Читать «Советская литература. Побежденные победители» онлайн - страница 28

Станислав Борисович Рассадин

«…Побежденным оказалась гуманная цивилизация. Во всем мире — звучит колокол антигуманизма…» (Блок). «Победа за ними!» (Зощенко). И Бабель, как его Лютов, не способный уподобиться в отношении к жизни и, главное, к смерти конармейцу Афоньке или решительному чекисту, все же эпически любуется, допустим, главой Кабардино-Балкарии, ханом-головорезом Беталом Калмыковым, захаживает в дом к вурдалаку Ежову или хвалит на съезде литературный стиль Сталина.

Как сказано, не помогло. Раздвоенность интеллигента не вызвала у власти доверия, — в отличие от честной цельности Шолохова, кому был прощен (как раз не за цельность ли, не за прямоту?) даже дерзкий протест против бесчинств коллективизаторов. Даже упорство относительно Григория Мелехова, не перешедшего в красный стан.

Хотя как раз это вполне могло и понравиться.

Все-таки — что такое Тихий Дон? Роман революционный — как, например, Чапаев (1923) Дмитрия Андреевича Фурманова (1891–1926), понятно, больше известный по кинофильму, созданному «по мотивам» романа? Или Железный поток (1924) Александра Серафимовича Серафимовича (1863–1949), честного реалиста старой школы с уклоном в натурализм, вдруг в почтеннейшем возрасте решившегося сотворить «героическую эпопею» в символически-романтическом роде? Впрочем, сегодня, кажется, сошлись на том, что — нет, Тихий Дон есть произведение законченно антиреволюционное.

На самом деле — ни то, ни другое. По крайней мере, то и другое второстепенно.

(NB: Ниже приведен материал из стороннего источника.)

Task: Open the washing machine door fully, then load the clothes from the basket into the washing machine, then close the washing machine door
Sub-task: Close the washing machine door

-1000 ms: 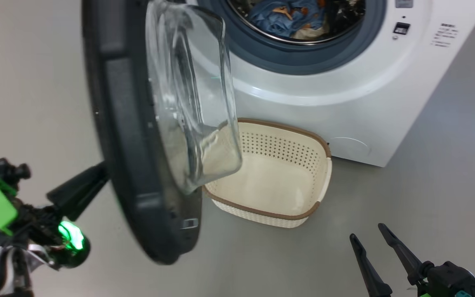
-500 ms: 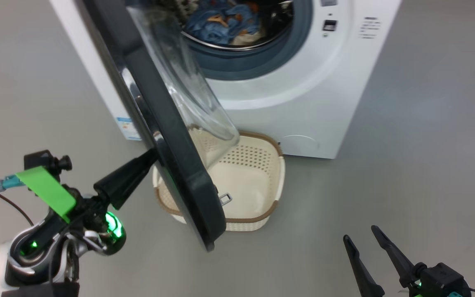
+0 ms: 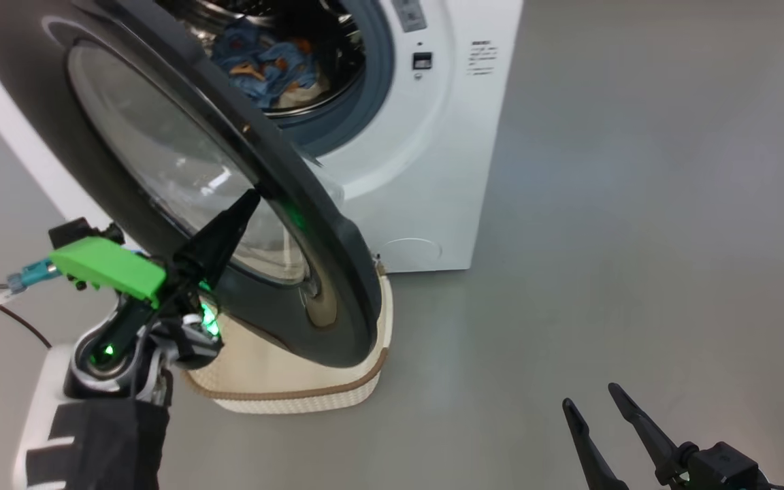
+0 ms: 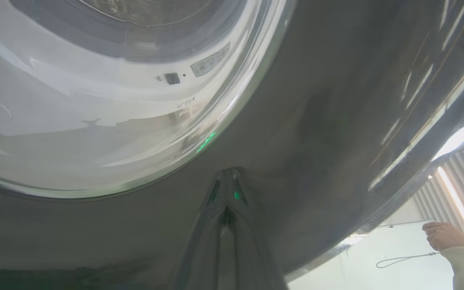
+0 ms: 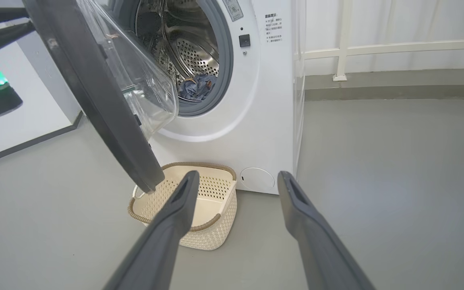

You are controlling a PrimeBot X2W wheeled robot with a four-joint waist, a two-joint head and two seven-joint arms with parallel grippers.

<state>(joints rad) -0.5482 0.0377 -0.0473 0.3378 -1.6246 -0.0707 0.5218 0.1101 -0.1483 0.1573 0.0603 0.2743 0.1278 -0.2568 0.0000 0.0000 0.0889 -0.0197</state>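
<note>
The left gripper (image 3: 246, 202), its two dark fingers pressed together on nothing, is leaning its tips against the outer face of the washing machine door (image 3: 154, 150), on the glossy dark ring just outside the glass bowl. The door is standing partway between open and shut, straight ahead of the pincer and touching it, with its broad outer face turned toward the fingers. Beyond the door, further along that line, the mouth of the washing machine (image 3: 426, 170) is gaping, with the clothes (image 3: 266, 58) lying in a blue, orange and cream heap inside the drum. Below and just ahead of the pincer the basket (image 3: 297, 396) is sitting under the door's free lower edge, empty as far as can be seen. The right gripper (image 3: 589, 396), fingers spread and holding nothing, is hanging well apart, off to the side. By this look the loading is done and the closing is in hand. The left arm is the nearer one, and a push along its fingers should be what carries the door home.
</note>
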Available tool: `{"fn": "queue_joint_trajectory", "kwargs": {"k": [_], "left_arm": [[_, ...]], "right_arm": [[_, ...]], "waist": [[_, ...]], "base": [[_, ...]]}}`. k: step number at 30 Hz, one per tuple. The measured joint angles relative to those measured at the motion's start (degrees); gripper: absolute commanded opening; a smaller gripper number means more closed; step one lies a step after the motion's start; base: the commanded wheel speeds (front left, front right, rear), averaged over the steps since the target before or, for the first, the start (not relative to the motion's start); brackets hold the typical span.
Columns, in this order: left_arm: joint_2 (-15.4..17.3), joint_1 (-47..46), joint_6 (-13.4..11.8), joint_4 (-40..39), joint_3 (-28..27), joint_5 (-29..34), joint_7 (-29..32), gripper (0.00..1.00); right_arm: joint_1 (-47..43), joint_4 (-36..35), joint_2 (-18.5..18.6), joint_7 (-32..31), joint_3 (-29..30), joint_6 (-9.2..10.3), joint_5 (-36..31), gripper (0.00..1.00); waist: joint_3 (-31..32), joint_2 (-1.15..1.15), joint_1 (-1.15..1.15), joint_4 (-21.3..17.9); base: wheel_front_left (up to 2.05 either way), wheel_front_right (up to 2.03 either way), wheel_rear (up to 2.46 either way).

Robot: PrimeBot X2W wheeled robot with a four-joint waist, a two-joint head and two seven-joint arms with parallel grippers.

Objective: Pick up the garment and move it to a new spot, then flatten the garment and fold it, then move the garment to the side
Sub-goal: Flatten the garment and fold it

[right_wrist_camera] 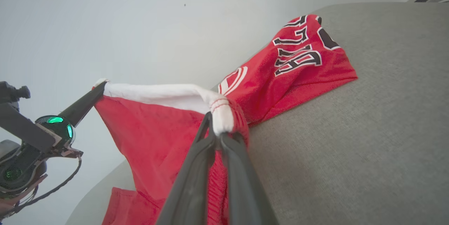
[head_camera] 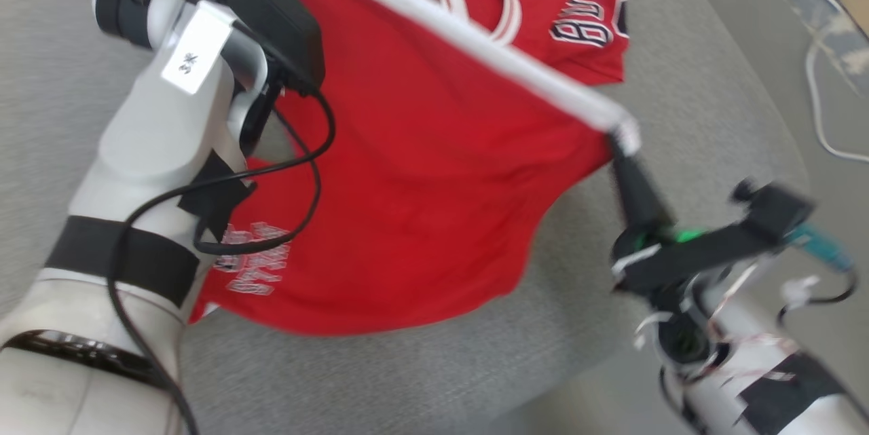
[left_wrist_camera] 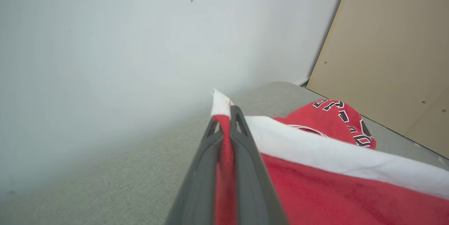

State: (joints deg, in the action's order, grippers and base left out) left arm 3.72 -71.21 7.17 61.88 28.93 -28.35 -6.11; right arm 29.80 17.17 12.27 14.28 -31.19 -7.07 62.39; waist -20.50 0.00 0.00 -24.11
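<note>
Left wrist view: the left pincer (left_wrist_camera: 226, 112) is clenched on one end of the white waistband (head_camera: 475, 48) of the red shorts (head_camera: 421, 170). The band runs taut across to the right pincer (head_camera: 621, 143), which is clamped on its other end. The shorts hang down over the grey fabric counter (head_camera: 407, 381). Beyond them, at the right, a red jersey (head_camera: 584, 14) lies crumpled on the counter.
</note>
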Motion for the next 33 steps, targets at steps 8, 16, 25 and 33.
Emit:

Мелехов, перекинувшийся к большевикам, — эка невидаль! Но в качестве побежденного, сломленного врага он должен был льстить победителю — да не ничтожному Мишке Кошевому, чье человеческое ничтожество лишь подчеркивало неодолимость стихии, пылинкой которой он был. Победителю в ином ранге и чине.

Сталин, который имел все основания считать себя воплощением силы, подчинившей себе эту стихию, объяснит в письме к драматургу-завистнику Биллю-Белоцерковскому, почему пьеса Булгакова Дни Турбиных (1926) при всей своей идеологической чуждости создает «впечатление, благоприятное для большевиков». «…Если даже такие люди, как Турбины, вынуждены сложить оружие и покориться воле народа, признав свое дело окончательно проигранным, — значит, большевики непобедимы».

Если даже такой человек, как Григорий Мелехов, вынужден сложить оружие, значит…

Независимо от намерений Шолохова, Тихий Дон вышел не за и не против, он выразил «жестоковыйность» самой эпохи и силы, восторжествовавшей в ней. И в этом свете — как не понять (простить ли, совсем другой разговор) душевный слом, происшедший с Шолоховым? Да, душила официозная критика, обвинявшая в «белогвардейщине». Да, подступали органы безопасности, состряпавшие дело об «организаторе контрреволюционного казачьего подполья» — и когда, в страшном 1938-м! Но, возможно, главный страх был перед открывшейся самому писателю «жестоковыйностью», не оставлявшей выхода и надежд.

Слом — личный и личностный, вызвавший катастрофическое перерождение Шолохова-человека. Драма — тоже личная, но и составляющая, пусть особенно заметную, броскую, но все-таки только часть общей драмы советской литературы.